4. Resulün Mekke dönemine ilişkin siyer ve hadis kitaplarında anlatılan bütün mucizevî olaylar, ya sahabeler tarafından yanlış telakki edilmiş, ya uydurulmuş, ya da günümüze çeviri yapanlar bu tür haberlerdeki kelimeleri kökünden, esasından ayrı olarak aynı meallerde, tefsirlerde yaptıkları gibi mucize olarak yorumlamış. Kitaplarına mucize olarak tercüme etmişlerdir.
5. Kamer suresinin başında “kıyamet yaklaştı, ay yarıldı” ifadesinin geçmiş fiil olarak kullanılmasını, ayın yarılmasıyla ilgili mucize olarak algılamış, hakkında bir çok fantastik hikâye üretmişlerdir. Annemin bize çocukken okuduğu siyer kitabında, “ayın ikiye bölündüğü, bölünen ayın birisinin gelerek peygamberin sağ kolundan bedenine girdiği, diğerinin sol kolundan bedenine girdiği, göğsünden bütün olarak çıkıp yerine yerleştiği” anlatılmaktadır. Hâlbuki biz bugün ayın ikiye bölünüp dünyaya gelmesiyle nasıl bir durumun meydana geleceğini gayet iyi bilmekteyiz. “Ay yarıldı” ifadesi, tıpkı ayetlerde geçen “sura üfürüldü” “Ölüler diriltildi” “Mizan kuruldu” gibi anlamalıyız. Bu ayetlerde de geçmiş fiil kullanılmakta ama gelecekten haber vermektedir.
Yine Peygamberin göğsünün çocukken yarıldığına dair haberler. Resulün başının üstünde O’nu güneşten korumak için sürekli dolaşan bulut. Ve diğer anlatılan bütün mucizevî olaylar toplumların birbirinden etkilenmesiyle ortaya çıkmıştır.
Görünen o ki, ne putperestler, ne Yahudiler, ne Hıristiyanlar, ne de Müslümanlar mucizesi olmayan bir peygamber kabul etmemişler. Mucizevî hikayeler uydurarak amaçlarına ulaşmışlardır. Mucizesiz peygambere inanmış olmanın aşağılanma kompleksi… Peygamberlerini üstük göstermek için mucizevî olaylar uydurma eğilimi… Allah’ın peygamberlerini üstünlük açısından yarıştırarak egolarını tatmin etme gayreti. Ne yazık ki, tarihimizi, günümüzü mucizevi olaylarla doldurmuştur.

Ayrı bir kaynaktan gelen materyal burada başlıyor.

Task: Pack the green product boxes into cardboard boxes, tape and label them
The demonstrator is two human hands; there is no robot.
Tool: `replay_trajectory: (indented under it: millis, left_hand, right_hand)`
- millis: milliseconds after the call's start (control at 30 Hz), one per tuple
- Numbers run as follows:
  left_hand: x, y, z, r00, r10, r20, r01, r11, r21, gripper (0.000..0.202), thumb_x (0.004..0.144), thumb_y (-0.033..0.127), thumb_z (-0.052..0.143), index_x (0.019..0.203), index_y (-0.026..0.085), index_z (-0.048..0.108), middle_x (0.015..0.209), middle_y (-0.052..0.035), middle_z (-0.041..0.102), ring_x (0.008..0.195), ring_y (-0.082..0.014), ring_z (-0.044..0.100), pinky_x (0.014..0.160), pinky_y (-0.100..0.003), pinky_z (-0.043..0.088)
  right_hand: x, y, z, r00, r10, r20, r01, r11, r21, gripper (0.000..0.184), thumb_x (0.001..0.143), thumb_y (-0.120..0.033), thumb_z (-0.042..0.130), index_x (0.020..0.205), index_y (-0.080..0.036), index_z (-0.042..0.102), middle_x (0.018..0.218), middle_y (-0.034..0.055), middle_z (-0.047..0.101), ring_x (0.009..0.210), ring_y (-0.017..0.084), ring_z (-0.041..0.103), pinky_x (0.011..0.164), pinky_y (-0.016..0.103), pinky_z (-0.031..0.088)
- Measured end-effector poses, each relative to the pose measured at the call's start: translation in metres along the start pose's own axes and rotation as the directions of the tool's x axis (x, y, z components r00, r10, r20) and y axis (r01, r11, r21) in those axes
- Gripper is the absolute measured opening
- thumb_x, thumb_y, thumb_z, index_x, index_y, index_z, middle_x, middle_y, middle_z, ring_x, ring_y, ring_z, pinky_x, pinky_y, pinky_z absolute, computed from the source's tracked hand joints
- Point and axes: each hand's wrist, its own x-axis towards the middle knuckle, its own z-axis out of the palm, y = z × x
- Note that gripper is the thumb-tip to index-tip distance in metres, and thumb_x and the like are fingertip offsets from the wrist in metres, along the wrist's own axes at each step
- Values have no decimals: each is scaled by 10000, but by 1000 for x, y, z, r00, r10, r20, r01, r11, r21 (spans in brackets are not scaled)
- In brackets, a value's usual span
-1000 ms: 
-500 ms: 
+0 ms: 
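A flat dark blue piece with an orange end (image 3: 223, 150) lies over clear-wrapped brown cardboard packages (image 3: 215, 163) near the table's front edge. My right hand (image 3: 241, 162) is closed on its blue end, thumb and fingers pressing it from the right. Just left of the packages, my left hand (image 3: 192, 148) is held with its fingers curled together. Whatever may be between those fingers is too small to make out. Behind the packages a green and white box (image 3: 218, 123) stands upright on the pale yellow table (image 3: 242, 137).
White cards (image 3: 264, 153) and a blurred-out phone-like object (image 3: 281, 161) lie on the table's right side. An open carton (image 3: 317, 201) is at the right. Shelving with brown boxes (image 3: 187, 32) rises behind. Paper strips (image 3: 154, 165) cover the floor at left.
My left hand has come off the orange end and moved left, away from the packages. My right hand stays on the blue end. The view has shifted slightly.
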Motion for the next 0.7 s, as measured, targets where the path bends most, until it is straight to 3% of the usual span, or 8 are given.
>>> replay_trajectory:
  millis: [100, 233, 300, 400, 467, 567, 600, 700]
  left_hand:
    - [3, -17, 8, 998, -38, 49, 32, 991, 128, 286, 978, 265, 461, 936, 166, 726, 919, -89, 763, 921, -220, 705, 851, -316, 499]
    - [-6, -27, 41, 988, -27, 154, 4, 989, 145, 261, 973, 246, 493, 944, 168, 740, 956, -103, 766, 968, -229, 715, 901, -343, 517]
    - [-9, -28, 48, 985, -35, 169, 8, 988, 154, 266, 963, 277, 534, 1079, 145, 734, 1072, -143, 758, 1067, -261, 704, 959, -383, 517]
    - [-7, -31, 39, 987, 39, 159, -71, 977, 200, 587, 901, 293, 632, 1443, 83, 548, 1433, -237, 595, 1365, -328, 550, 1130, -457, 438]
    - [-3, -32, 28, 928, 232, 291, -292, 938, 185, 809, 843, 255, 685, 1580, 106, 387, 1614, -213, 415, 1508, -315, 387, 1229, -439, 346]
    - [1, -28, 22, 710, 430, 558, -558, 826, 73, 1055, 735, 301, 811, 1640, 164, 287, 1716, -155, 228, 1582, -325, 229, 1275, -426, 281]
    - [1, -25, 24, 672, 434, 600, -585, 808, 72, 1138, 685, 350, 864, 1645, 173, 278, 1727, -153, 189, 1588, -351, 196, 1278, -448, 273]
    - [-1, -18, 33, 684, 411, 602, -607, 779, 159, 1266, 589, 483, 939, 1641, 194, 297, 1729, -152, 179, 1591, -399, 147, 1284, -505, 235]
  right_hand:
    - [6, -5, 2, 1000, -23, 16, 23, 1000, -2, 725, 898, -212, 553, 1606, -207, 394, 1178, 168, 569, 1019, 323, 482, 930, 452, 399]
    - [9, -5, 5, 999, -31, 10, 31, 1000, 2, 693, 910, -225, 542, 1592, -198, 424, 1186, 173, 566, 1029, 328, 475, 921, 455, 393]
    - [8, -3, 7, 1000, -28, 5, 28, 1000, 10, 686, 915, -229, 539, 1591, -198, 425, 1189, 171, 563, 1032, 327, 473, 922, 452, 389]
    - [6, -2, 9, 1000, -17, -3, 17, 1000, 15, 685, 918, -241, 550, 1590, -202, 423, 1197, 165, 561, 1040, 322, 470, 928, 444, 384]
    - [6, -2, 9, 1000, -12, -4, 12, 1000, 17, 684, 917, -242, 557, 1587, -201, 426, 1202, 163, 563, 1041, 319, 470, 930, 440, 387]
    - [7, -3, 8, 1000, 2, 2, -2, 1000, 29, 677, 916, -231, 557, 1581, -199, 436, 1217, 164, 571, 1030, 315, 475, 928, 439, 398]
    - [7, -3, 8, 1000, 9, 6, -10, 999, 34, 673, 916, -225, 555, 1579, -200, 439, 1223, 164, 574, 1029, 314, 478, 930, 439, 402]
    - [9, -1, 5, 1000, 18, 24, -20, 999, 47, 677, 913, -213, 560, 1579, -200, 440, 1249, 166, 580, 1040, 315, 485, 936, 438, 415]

Çağımızın modern ideolojileri de aynı noktadan hareket ederek, kendilerine fantastik hikâyeler, bilim kurgular, olağanüstü kahramanlar yaratmışlardır. Aşağılanmaktan, diğer toplumlarla eşitlenmekten, üstünlük sağlamaktan geçen tüm düşünceleri içinde barındıran nedenlerle toplumların ürettiği olağanüstü hikâyeler geçmişte mucize olarak tarif ediliyordu. Amerikan’ın Rambo’yu bireysel üstünlüğün sembolü olarak. Geçmiş hikâyeler içinde bulunan, Herkül, Samson, Masis gibi bireysel güçlü kahramanlar. Çevrilen bütün bilim kurgu filmleri. An’a, geçmişe, geleceğe yönelik fantastik hikâyeler mucize yaratmanın çabasından başka bir şey değildir. İnsanlar ürettiklerinin ne kadar saçma olduklarını bilseler de, üretmenin amacına uygun olarak kültürlerine, eğitimlerine alarak, topluma dayatırlar.
Geçmişte Yahudiler, Hıristiyanlar bu tür uydurma üretimlerini toplumlarına dayatarak bir kültür oluşturmuşlardır. Aynı şekilde onlardan geri kalmayan Müslümanlar da aynı yolu takip ederek, siyerlerini mucizelerle doldurmuşlar. Hatta yetmemiş âlimlerinin hayatlarını kerametlerle doldurmuşlar. Bunlar yetmemiş bütün yalanlarını meallere, tefsirlere sokmuşlardır. Bereket versin Kur’an-ın Arapça orijinali elimizdedir. Bütün bu üretimlerinin yalan, uydurma olduğunu, mucize kelimesinin Kur’an-da geçmediğini, mucize olarak anlatılan ayetlerin aslının, ayet veya delil anlamındaki kelimeler olduğunu görüyoruz. Böyle bir sonuca vardığımızda, Allah’ın dinine karşı yapılan sapkınlığın boyutlarını ölçebiliyoruz.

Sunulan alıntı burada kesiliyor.